Critères d’exclusion:

  • Prior exposure to daratumumab (or other anti-CD38 monoclonal antibody).

  • History of prior allogeneic stem cell transplantation and showing evidence of active graft-versushost disease or graft-versus-host disease that requires immunosuppressive therapy.

  • Chemotherapy or other anti-myeloma therapy within 14 days prior to the first dose of study drug.

  • Treatment-related toxicity that has not recovered ≤Grade 1 unless deemed to be irreversible (an example of an irreversible toxicity would include steroid induced cataracts).

  • Subjects who have received steroids within 2 weeks prior to starting study treatment or who have not recovered from side effects of such therapy. Concomitant therapy medications that include corticosteroids are allowed if subject receive ≤ 10 mg of prednisone per day, or equivalent, as indicated for other medical conditions, or up to 100 mg of hydrocortisone as pre-medication for administration of certain medications or blood products prior to enrolment in this study.

  • Subjects who have received any investigational agents within 28 days or 5 half-lives (whichever is shorter, however the minimum allowed timeframe is 14 days) of the first dose (Cycle 1 Day 1).

  • Prior history of malignancies, other than MM, unless the subject has been free of the disease for 3 years or longer. Exceptions include the following:

    • Basal or squamous cell carcinoma of the skin

    • Carcinoma in situ of the cervix or breast

    • Adenocarcinoma of the prostate (TNM stage of T1a or T1b)

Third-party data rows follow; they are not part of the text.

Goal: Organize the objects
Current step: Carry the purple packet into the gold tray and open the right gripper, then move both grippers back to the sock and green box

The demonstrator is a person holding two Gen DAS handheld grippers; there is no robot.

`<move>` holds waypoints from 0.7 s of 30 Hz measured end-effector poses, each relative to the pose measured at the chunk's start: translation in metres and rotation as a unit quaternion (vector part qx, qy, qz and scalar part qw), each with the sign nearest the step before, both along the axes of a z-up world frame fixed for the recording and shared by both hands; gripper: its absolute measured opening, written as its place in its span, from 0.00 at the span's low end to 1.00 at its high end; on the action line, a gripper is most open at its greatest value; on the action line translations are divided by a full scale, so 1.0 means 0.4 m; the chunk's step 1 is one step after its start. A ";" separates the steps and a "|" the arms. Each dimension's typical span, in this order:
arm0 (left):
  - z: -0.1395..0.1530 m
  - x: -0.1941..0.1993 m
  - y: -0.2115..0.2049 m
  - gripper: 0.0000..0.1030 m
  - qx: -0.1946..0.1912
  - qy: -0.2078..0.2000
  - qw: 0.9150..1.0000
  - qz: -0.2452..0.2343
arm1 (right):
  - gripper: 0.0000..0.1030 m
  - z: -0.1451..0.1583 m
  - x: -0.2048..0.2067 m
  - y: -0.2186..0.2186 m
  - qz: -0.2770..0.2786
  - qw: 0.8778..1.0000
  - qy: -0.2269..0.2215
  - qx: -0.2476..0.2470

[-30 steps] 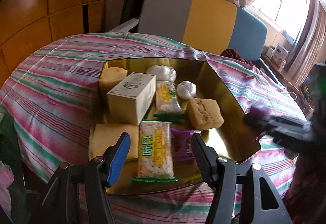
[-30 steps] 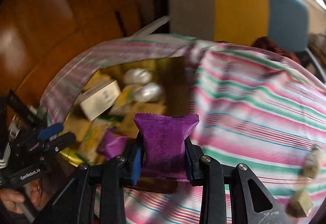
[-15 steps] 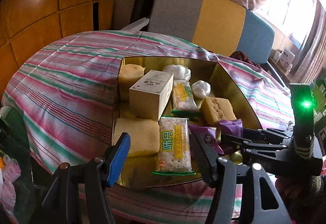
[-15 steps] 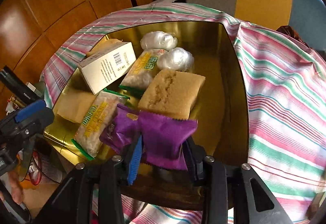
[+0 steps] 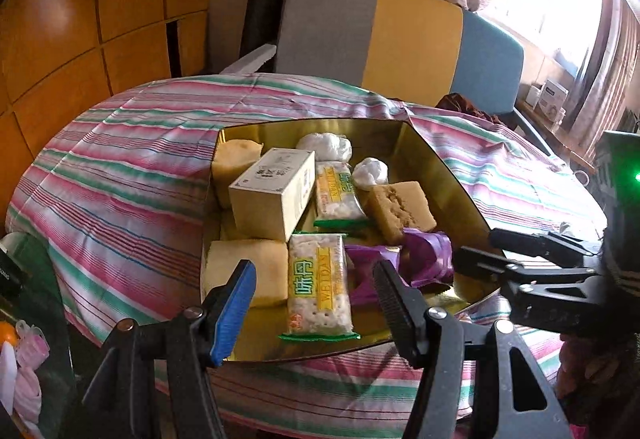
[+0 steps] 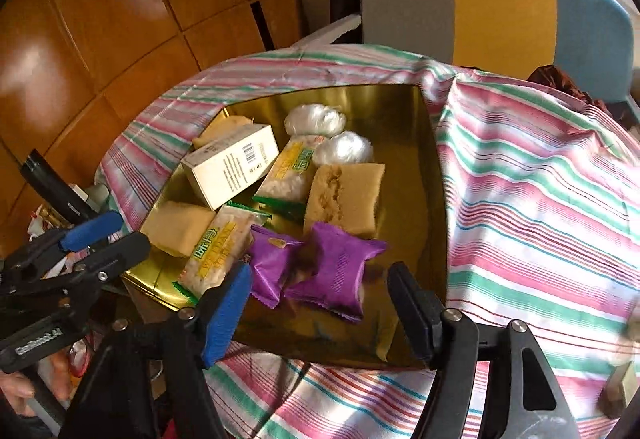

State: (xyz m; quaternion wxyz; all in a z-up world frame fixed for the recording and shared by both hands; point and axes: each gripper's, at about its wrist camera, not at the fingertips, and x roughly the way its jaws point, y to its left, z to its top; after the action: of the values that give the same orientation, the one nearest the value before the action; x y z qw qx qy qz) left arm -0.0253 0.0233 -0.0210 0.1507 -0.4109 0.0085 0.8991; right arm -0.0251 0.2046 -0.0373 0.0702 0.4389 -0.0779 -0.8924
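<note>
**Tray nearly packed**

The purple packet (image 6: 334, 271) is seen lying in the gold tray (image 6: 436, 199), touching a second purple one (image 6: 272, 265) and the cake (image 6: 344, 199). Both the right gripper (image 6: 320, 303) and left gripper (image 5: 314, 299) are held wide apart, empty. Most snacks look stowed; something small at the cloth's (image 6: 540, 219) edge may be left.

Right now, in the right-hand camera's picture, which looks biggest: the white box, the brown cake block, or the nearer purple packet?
1. White box and brown cake block: too alike to rank.
2. Nearer purple packet: slightly smaller, though nearness to the camera makes this unsure.
</note>
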 end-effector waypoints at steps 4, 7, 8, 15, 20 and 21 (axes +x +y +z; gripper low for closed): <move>0.001 0.004 0.014 0.60 0.001 -0.002 1.000 -0.009 | 0.69 0.015 0.027 0.032 -0.014 1.000 0.009 -0.001; 0.008 0.009 0.032 0.60 -0.002 0.002 1.000 -0.022 | 0.69 0.024 0.049 0.075 -0.031 0.999 0.013 -0.002; 0.010 0.011 0.041 0.60 -0.004 0.004 1.000 -0.029 | 0.69 0.027 0.056 0.093 -0.038 0.999 0.013 -0.003; 0.025 0.021 0.116 0.60 -0.012 0.012 0.997 -0.072 | 0.70 0.032 0.121 0.248 -0.100 0.995 0.004 0.008; 0.029 0.030 0.186 0.60 -0.015 0.014 0.993 -0.115 | 0.70 0.033 0.175 0.392 -0.156 0.988 -0.009 0.000; 0.031 0.033 0.197 0.60 -0.016 0.015 0.992 -0.122 | 0.71 0.033 0.189 0.429 -0.170 0.985 -0.012 -0.006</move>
State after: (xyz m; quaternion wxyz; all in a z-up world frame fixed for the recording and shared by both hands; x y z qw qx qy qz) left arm -0.0120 0.1020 -0.0088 0.2523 -0.3957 0.0753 0.8798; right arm 0.0504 0.3760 -0.0242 -0.0811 0.4295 -0.1580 -0.8854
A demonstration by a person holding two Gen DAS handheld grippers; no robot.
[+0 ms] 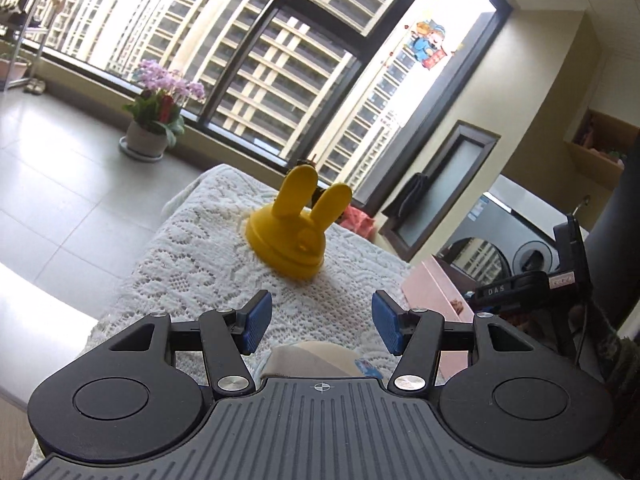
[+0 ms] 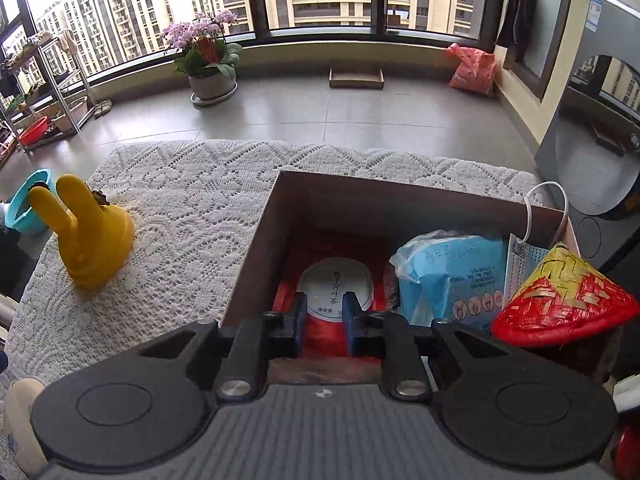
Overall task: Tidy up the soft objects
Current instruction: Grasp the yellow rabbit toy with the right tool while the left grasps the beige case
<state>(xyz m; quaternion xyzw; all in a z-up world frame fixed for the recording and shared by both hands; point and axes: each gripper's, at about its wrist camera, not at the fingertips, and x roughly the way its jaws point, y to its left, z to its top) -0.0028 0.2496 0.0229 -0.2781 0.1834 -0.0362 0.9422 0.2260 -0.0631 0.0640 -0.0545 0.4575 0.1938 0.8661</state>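
Red packet (image 2: 332, 320) lettered 荷叶茶 lies in the box (image 2: 256, 256) beneath the right tongs (image 2: 323, 322), narrowly parted; left tongs (image 1: 322, 320) gape.

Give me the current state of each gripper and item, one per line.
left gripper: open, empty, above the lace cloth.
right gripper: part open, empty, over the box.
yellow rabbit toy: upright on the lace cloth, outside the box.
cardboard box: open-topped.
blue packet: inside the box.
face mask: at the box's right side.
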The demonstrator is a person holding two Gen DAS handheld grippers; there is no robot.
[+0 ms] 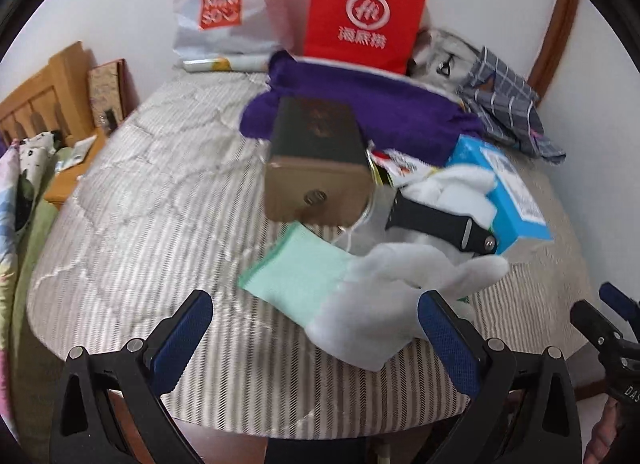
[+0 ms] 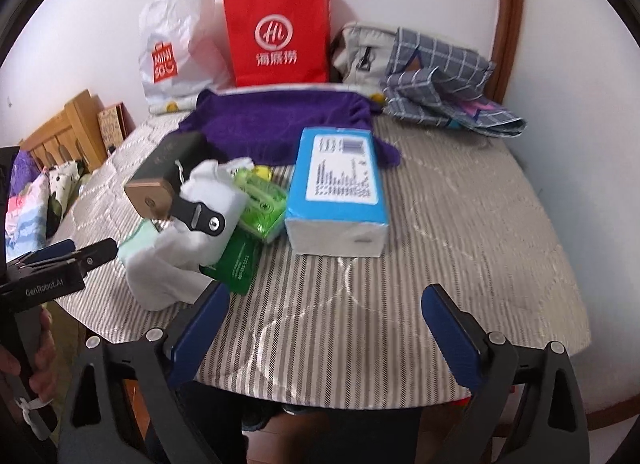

  • Other concurrent severe and/or uncontrolled medical conditions (i.e. uncontrolled diabetes, active or uncontrolled infection, acute diffuse pulmonary disease, pericardial disease, uncontrolled thyroid dysfunction) including abnormal laboratory values, that could cause unacceptable safety risks or compromise compliance with the protocol.

  • Known chronic obstructive pulmonary disease (COPD), defined as a FEV1 < 50% predicted value.

  • Known moderate or severe persistent asthma within the last 2 years, or currently has uncontrolled asthma of any classification.

  • History of or current uncontrolled cardiovascular disease including:

    • Unstable angina, myocardial infarction, or known congestive heart failure Class III/IV within the preceding 12 months

    • Transient ischemic attack within the preceding 3 months, pulmonary embolism within the preceding 2 months.

    • Any of the following: sustained ventricular tachycardia, ventricular fibrillation, Torsades de Pointes, cardiac arrest, Mobitz II second degree heart block or third-degree heart block; known presence of dilated, hypertrophic, or restrictive cardiomyopathy.

    • QTc prolongation as confirmed by ECG assessment at screening (QTc >470 milliseconds).

  • Known HIV positivity or active infectious hepatitis B or C.

  • Known allergies, hypersensitivity to mannitol, corticosteroids, monoclonal antibodies or human proteins, or their excipients (refer to the Daratumumab IB), or known sensitivity to mammalian-derived products.

  • Known CNS involvement, amyloidosis, or currently active plasma cell leukemia.

  • Subjects who are receiving any other investigational agent.

  • Autologous, peripheral stem cell transplant within 12 weeks of the first dose of study drug.